Dogus Demirkiran

Name of the Vulnerable Software and Affected Versions: IP Based Login WordPress plugin versions prior to 2.4.1 Description: The issue allows high privilege users, such as admins, to perform Stored Cross-Site Scripting attacks, even when the unfiltered html capability is disallowed, for example in multisite setups. This is due to the plugin not sanitizing values when importing. Recommendations: For IP Based Login WordPress plugin versions prior to 2.4.1, update to version 2.4.1 or later to resolve the issue.

**Name of the Vulnerable Software and Affected Versions** Admin and Site Enhancements (ASE) WordPress plugin versions prior to 7.6.10 **Description** The issue concerns the use of a hardcoded password in the Password Protection feature of the Admin and Site Enhancements (ASE) WordPress plugin. This allows an attacker to bypass the protection offered by the plugin via a crafted request. **Recommendations** For versions prior to 7.6.10, update to version 7.6.10 or later to resolve the issue. As a temporary workaround, consider disabling the Password Protection feature until a patch is available. Restrict access to the Password Protection module to minimize the risk of exploitation. Avoid using the hardcoded password in the affected feature until the issue is resolved.

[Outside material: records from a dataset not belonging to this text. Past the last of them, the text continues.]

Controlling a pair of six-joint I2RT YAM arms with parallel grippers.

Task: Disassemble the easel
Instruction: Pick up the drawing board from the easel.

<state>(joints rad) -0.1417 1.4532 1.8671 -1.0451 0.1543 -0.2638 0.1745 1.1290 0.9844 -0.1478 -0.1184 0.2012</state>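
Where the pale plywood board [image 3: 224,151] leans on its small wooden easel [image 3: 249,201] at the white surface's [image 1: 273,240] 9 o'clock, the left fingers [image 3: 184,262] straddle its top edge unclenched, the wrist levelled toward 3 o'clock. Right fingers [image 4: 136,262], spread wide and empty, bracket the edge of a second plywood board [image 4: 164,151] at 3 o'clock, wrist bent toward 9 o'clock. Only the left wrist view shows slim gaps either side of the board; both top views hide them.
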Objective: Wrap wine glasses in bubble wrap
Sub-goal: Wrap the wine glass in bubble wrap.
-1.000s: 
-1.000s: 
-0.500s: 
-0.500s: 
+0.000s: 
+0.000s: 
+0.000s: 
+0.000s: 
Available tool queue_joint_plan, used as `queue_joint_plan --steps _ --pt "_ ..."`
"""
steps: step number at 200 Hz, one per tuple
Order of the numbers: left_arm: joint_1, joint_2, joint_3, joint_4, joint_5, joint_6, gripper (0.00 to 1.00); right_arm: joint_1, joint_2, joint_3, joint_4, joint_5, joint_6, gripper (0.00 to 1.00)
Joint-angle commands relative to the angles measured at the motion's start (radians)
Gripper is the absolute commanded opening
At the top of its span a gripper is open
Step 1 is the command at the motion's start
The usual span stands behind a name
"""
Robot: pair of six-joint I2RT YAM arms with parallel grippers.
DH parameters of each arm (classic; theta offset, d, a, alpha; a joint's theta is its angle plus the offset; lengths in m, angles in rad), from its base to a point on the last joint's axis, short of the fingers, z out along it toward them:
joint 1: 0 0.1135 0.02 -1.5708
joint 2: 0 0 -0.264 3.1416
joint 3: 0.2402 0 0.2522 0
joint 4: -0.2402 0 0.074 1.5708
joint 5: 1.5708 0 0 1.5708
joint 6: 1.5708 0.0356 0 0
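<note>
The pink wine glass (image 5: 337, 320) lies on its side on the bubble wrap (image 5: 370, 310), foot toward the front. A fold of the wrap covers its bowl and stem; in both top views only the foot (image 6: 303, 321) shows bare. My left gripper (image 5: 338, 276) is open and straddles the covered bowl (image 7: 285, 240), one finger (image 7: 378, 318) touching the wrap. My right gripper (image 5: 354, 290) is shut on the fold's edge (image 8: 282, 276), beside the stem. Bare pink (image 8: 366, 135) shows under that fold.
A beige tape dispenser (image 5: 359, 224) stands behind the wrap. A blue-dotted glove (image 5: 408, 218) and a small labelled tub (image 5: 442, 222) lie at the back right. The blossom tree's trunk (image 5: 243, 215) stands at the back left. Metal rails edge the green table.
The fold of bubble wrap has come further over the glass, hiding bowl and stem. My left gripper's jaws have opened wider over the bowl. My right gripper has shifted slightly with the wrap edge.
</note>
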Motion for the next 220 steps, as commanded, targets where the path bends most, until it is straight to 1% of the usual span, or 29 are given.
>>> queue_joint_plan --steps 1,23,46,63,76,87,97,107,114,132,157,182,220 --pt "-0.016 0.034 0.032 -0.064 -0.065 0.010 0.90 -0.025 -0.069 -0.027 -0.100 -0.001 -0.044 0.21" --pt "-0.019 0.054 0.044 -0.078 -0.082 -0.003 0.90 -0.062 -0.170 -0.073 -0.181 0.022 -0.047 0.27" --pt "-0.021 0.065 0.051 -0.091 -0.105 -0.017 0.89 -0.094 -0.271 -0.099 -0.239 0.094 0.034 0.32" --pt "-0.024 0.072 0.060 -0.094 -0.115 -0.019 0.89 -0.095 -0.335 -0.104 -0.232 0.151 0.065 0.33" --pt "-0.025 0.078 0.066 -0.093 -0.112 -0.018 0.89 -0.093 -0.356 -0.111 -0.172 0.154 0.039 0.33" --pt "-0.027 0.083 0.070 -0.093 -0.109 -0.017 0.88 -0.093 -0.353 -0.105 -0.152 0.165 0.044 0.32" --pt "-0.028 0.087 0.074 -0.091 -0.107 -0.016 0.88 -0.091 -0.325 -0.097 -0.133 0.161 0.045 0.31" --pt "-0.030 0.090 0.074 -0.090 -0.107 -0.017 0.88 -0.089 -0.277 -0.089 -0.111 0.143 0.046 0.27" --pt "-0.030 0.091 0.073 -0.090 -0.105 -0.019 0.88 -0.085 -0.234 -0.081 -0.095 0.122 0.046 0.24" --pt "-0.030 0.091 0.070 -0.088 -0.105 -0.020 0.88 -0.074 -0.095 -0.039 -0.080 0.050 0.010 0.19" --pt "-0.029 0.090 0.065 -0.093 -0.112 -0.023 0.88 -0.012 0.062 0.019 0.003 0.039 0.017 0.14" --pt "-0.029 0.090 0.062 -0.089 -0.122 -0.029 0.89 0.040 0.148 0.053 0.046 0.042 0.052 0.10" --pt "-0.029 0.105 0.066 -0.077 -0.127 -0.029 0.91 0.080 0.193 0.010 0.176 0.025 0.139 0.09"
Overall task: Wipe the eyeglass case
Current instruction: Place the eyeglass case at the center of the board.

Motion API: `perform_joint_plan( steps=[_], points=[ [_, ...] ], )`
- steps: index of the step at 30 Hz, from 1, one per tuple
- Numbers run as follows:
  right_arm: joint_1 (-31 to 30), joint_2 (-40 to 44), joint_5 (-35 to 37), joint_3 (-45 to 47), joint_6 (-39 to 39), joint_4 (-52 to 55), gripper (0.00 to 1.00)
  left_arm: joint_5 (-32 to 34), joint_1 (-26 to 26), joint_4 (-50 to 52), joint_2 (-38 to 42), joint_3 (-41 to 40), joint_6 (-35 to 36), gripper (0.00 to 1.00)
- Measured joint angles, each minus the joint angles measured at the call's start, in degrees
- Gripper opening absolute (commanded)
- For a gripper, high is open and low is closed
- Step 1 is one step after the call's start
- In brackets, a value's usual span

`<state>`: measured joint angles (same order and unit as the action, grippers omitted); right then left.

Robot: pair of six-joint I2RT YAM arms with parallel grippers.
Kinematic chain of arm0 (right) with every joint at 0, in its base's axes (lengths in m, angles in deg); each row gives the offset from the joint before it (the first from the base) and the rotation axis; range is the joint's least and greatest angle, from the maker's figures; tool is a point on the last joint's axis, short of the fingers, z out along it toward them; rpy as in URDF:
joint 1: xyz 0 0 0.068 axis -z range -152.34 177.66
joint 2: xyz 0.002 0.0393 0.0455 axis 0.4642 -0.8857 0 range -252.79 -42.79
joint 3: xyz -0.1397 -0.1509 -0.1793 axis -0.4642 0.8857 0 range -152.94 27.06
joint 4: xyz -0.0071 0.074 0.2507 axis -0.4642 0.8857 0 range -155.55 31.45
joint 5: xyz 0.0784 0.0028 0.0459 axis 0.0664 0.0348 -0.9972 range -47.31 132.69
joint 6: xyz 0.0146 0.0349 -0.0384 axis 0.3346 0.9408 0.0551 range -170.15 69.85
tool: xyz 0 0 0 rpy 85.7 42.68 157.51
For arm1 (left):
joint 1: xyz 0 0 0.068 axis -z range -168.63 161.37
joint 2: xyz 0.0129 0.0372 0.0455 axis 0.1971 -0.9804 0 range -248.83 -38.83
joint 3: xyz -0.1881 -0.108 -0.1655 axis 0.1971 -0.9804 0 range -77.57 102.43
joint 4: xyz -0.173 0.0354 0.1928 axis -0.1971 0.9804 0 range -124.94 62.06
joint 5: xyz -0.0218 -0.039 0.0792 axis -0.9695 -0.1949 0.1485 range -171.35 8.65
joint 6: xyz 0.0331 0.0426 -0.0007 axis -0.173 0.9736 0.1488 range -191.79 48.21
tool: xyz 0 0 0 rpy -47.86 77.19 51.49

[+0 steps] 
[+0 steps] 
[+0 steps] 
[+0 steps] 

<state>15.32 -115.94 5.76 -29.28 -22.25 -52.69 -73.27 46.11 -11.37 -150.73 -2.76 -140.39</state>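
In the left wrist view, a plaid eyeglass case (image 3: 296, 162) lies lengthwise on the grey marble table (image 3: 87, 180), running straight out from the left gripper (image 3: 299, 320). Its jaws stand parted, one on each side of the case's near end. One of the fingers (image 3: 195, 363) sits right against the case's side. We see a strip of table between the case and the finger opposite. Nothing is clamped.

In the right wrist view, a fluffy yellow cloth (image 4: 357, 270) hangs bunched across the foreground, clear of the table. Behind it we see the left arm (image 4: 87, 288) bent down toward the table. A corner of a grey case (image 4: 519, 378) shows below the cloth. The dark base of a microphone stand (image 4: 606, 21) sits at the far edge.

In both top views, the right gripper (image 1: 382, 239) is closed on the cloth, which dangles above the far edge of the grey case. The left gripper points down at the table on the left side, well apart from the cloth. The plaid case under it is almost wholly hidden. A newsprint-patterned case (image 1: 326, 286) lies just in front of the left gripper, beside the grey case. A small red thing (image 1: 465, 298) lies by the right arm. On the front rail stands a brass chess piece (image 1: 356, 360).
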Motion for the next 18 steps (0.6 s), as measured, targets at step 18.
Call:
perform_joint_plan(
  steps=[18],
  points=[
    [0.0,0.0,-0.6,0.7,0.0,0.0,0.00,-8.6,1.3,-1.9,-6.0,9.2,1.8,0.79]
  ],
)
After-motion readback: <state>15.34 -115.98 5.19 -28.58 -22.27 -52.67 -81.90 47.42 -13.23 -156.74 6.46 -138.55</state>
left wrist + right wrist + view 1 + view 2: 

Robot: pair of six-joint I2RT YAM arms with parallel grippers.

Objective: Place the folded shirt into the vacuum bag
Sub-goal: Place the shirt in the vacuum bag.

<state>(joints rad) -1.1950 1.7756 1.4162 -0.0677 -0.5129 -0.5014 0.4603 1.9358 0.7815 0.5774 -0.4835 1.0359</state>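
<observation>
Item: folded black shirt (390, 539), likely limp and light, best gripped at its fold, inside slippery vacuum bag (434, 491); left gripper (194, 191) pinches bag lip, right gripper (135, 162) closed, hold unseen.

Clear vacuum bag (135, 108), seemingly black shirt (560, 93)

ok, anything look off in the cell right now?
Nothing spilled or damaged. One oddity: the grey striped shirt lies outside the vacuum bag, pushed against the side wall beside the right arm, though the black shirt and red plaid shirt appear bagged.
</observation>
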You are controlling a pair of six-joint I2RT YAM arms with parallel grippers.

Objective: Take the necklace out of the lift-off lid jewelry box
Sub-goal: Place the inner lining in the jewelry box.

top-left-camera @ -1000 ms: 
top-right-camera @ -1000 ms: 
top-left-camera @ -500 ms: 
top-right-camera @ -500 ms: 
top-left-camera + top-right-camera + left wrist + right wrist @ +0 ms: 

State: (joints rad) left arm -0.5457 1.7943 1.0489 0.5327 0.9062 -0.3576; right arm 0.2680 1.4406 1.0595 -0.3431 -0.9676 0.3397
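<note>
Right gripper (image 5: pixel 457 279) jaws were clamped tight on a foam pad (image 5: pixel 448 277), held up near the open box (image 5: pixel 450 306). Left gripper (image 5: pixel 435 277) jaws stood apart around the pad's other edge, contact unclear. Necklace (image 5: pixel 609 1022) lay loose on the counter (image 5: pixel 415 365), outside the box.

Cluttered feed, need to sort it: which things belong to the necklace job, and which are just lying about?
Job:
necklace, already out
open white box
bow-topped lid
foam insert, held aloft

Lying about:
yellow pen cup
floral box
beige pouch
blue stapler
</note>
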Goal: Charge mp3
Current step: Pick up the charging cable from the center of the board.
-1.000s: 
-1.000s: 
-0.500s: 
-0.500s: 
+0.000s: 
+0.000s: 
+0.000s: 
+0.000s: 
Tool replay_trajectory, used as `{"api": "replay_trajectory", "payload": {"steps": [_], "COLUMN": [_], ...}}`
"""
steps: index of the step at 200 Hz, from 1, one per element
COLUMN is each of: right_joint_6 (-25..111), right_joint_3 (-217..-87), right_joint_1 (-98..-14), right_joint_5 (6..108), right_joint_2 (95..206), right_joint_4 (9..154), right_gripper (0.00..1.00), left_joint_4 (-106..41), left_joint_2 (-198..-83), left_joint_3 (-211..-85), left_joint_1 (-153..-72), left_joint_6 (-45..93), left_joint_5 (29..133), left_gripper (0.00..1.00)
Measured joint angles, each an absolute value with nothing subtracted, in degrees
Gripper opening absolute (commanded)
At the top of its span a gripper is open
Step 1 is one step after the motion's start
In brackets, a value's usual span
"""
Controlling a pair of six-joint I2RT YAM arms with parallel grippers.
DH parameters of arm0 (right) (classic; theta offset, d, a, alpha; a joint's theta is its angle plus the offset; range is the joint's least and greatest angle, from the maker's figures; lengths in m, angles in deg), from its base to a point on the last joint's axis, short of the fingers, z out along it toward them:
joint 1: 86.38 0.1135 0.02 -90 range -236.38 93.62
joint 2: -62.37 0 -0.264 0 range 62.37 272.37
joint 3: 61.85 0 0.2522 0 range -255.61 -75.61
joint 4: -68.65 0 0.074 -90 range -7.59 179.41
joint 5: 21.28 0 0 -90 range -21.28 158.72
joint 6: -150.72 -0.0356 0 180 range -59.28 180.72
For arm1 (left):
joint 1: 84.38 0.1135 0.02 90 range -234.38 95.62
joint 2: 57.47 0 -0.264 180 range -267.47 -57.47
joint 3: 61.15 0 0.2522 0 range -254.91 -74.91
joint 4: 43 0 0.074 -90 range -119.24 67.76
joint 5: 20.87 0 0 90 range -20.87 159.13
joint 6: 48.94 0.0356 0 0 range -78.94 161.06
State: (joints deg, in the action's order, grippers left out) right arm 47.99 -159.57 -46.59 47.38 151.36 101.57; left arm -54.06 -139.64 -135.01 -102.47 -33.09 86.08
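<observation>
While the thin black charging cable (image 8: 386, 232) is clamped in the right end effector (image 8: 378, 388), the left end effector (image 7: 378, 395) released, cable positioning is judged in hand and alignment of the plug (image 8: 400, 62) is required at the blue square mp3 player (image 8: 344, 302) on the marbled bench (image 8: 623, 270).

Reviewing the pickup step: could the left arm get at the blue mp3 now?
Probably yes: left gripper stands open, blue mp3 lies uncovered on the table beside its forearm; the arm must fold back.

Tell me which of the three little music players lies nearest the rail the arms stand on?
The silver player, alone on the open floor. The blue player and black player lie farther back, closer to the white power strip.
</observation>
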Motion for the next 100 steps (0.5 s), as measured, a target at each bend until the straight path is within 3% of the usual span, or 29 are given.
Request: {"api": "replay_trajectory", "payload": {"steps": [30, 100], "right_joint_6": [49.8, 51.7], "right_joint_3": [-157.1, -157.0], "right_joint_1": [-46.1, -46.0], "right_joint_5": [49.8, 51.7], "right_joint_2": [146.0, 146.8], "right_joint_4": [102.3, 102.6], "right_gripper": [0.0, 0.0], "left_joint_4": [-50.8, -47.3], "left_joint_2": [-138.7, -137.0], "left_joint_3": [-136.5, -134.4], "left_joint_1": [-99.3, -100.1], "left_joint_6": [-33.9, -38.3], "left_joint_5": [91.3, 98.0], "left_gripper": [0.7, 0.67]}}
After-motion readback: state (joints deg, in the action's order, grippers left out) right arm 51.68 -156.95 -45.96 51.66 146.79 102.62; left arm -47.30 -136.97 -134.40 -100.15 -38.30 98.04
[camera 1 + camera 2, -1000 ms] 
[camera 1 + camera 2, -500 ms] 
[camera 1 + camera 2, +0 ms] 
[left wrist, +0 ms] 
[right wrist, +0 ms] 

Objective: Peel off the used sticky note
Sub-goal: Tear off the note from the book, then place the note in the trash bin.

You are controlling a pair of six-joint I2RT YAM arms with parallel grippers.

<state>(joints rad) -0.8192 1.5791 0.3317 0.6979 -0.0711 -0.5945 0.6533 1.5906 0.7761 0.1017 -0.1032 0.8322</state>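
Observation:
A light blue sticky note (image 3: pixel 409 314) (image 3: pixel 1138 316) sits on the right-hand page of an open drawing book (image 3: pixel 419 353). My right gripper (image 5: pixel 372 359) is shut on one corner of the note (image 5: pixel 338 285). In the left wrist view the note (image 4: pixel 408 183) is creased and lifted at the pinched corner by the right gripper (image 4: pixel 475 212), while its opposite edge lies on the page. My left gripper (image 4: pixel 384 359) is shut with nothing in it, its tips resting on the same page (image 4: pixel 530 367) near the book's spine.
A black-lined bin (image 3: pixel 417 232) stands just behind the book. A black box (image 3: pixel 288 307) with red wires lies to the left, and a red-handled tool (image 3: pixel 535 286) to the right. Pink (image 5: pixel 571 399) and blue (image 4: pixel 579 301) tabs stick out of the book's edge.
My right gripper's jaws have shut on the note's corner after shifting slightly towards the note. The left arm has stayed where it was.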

**Name of the Vulnerable Software and Affected Versions** Smart Maintenance Mode WordPress plugin versions prior to 1.5.2 **Description** The issue concerns the Smart Maintenance Mode WordPress plugin, which does not properly sanitise and escape some of its settings. This could allow high-privilege users, such as administrators, to perform Stored Cross-Site Scripting attacks, even when the unfiltered html capability is disallowed, for example, in a multisite setup. **Recommendations** For versions prior to 1.5.2, update to version 1.5.2 or later to resolve the issue. As a temporary workaround, consider restricting the use of the plugin's settings to minimize the risk of exploitation.

**Name of the Vulnerable Software and Affected Versions** The Smart Maintenance Mode WordPress plugin versions prior to 1.5.2 **Description** The issue allows high privilege users, such as admins, to perform Stored Cross-Site Scripting attacks. This is possible because the plugin does not properly sanitise and escape some of its settings. The attack can occur even when the unfiltered html capability is disallowed, for example, in a multisite setup. **Recommendations** For versions prior to 1.5.2, update to version 1.5.2 or later to resolve the issue. As a temporary workaround, consider restricting the ability of high privilege users to modify plugin settings until the update is applied.

**Name of the Vulnerable Software and Affected Versions** Admin and Site Enhancements (ASE) WordPress plugin versions prior to 7.6.10 **Description** The issue allows an attacker to manipulate client IP addresses retrieved from potentially untrusted headers, enabling them to bypass the login limit feature. **Recommendations** For versions prior to 7.6.10, update to version 7.6.10 or later to resolve the issue. As a temporary workaround, consider restricting access to the login feature to minimize the risk of exploitation.

**Name of the Vulnerable Software and Affected Versions** System Dashboard WordPress plugin versions prior to 2.8.15 **Description** The issue allows unauthenticated users to perform Cross-Site Scripting attacks due to the plugin not sanitizing and escaping some parameters when outputting them in the page. **Recommendations** For versions prior to 2.8.15, update to version 2.8.15 or later to resolve the issue.

**Name of the Vulnerable Software and Affected Versions** System Dashboard WordPress plugin versions prior to 2.8.15 **Description** The issue is related to the plugin not validating user input used in a path, which could allow high privilege users, such as admin, to perform path traversal attacks and read arbitrary files on the server. **Recommendations** For versions prior to 2.8.15, update to version 2.8.15 or later to resolve the issue. As a temporary workaround, consider restricting access to the plugin's functionality for high privilege users until the update is applied.

**Name of the Vulnerable Software and Affected Versions** TRtek Software Distant Education Platform versions prior to 3.2024.11 **Description** The issue is related to Improper Neutralization of Special Elements used in an SQL Command, also known as SQL Injection, and Improper Input Validation vulnerability. This allows for SQL Injection and Parameter Injection, posing a serious cybersecurity risk. **Recommendations** For versions prior to 3.2024.11, update to version 3.2024.11 or later to resolve the issue. As a temporary workaround, consider restricting input validation to minimize the risk of exploitation. Restrict access to sensitive database queries to minimize the risk of SQL Injection.